Si son efficacité est inférieure (62 %) à celles des vaccins de Moderna (94 %) et de Pfizer (95 %), le produit d’AstraZeneca présente deux avantages majeurs pour les pays africains : sa température de stockage se situe entre 2 et 8 degrés et les doses sont beaucoup moins chères, entre deux et trois dollars par injection contre 25 au minimum pour les deux autres.
Les Africains plutôt réceptifs à la vaccination
Reste à convaincre les Africains de recevoir des injections alors qu’une vague de défiance envers les vaccins déferle sur la planète. Bonne nouvelle : l’Afrique serait relativement épargnée. Selon une enquête menée par le Centre africain de contrôle et de prévention des maladies (Africa CDC) et publiée mi-décembre, « 79 % en moyenne » des personnes interrogées se feraient vacciner contre le nouveau coronavirus si le vaccin était jugé « sûr et efficace ».

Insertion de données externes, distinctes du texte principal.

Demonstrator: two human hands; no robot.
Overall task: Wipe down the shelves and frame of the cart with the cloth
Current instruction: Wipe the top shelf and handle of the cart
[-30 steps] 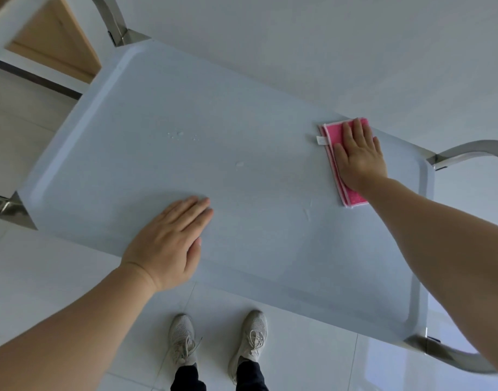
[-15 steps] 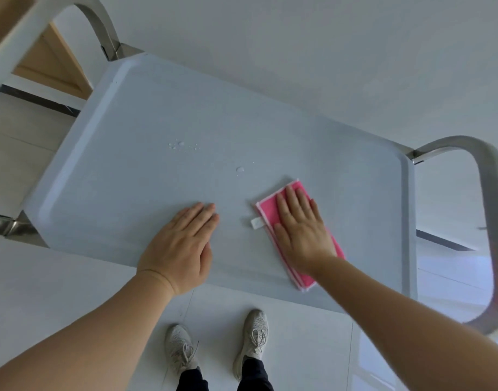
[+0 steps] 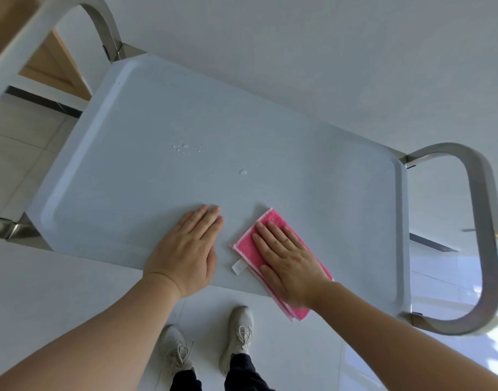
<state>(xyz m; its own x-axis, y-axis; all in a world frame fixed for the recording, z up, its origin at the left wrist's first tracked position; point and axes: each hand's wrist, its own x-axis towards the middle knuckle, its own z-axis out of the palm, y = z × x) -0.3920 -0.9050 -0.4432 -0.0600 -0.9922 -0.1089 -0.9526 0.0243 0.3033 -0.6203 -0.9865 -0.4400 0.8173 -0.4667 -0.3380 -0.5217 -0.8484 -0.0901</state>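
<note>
The cart's pale blue-grey top shelf fills the middle of the view, with a raised rim all round. A folded pink cloth with a white tag lies at the shelf's near edge, its lower corner hanging over. My right hand lies flat on the cloth, fingers pointing up-left. Just left of it my left hand rests palm down on the bare shelf, holding nothing. Several water drops and a single drop sit on the shelf beyond both hands.
Curved steel handle loops of the frame stand at the right end and the far left corner. A white wall runs behind the cart. My feet in pale sneakers stand on white floor tiles below the near edge.
My right hand slid the cloth from the shelf's far right corner down and left to the near edge beside my left hand. The left hand stayed in place.
</note>
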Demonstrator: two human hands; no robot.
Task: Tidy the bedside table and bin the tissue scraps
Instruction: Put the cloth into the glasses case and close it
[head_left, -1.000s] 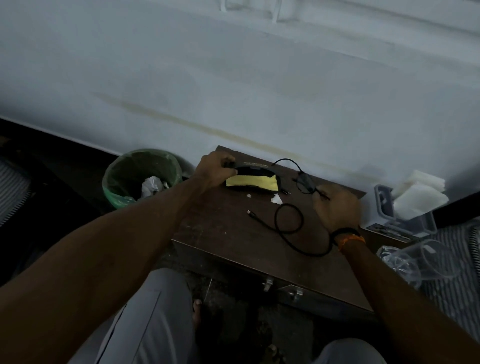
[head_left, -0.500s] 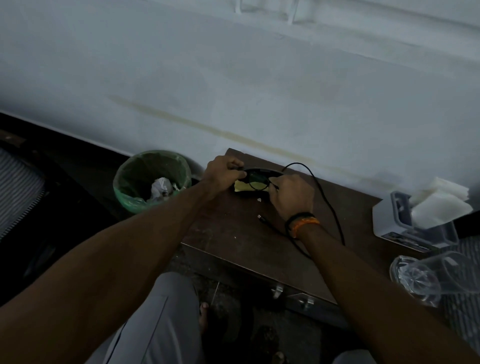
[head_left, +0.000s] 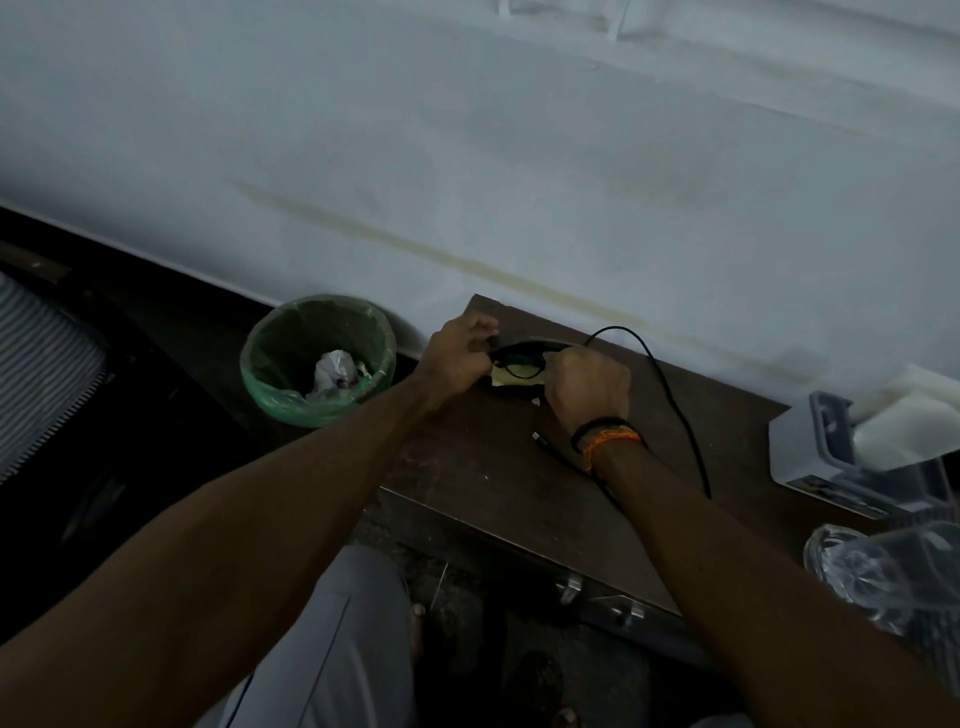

L’étude, menée en partenariat avec la London School of Hygiene & Tropical Medicine (LSHTM), a été réalisée entre août et décembre 2020 auprès de plus de 15 000 personnes âgées de 18 ans et plus dans une quinzaine de pays africains : Afrique du Sud, Burkina Faso, Côte d’Ivoire, République démocratique du Congo, Éthiopie, Gabon, Kenya, Malawi, Maroc, Niger, Nigeria, Sénégal, Soudan,Tunisie et Ouganda.
Le petit archipel des Seychelles a donné le coup d’envoi, dimanche 10 janvier, en devenant le premier pays africain à commencer à vacciner sa population. Le gouvernement local ambitionne de protéger ses 95 000 citoyens avec le vaccin chinois Sinopharm.